Captain Rostron’s evidence to the Inquiry revealed the terrible dangers which he and his crew and passengers faced – “Between 2.45 and four o’clock, the time I stopped my engines, we were passing icebergs on every side and making them ahead and having to alter our course several times to clear the bergs. At four o’clock I stopped. At 4.10 I got the first boat alongside.”
“Previous to getting the first boat alongside, however, I saw an iceberg close to me, right ahead, and I had to (steer) starboard to get out of the way. And I picked him (the first boat) up on the weather side of the ship.”
Carpathia was now in the midst of tragedy.

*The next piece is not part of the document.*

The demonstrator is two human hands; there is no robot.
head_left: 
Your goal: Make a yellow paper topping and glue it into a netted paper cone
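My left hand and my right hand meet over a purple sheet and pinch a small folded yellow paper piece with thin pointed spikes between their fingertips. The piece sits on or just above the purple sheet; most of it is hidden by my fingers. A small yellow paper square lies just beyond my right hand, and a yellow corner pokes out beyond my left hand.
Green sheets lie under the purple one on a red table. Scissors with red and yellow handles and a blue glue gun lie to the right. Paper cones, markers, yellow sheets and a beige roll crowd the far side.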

Captain Rostron described the first lifeboat: “In the charge of an officer. I saw that he was not under full control of this boat, and the officer shouted out to me that he only had one seaman in the boat, so I had to manoeuvre the ship to get as close to the boat as possible, as I knew well it would be difficult to do the pulling. However, they got alongside, and they got them up all right. By the time we had the first boat’s people in, it was breaking day, and then I could see the remaining boats all around within an area of about four miles. I also saw icebergs all around me. There were about 20 icebergs that would be anywhere from about 150 to 200 feet high and numerous smaller bergs; also numerous what we call ‘growlers.’ You would not call them bergs. They were anywhere from 10 to 12 feet high and 10 to 15 feet long above the water.
“I manoeuvred the ship and we gradually got all the boats together. We got all the boats alongside and all the people up aboard by 8.30.
“I was then very close to where the Titanic must have gone down, as there was a lot of hardly wreckage but small pieces of broken-up stuff, nothing in the way of anything large.”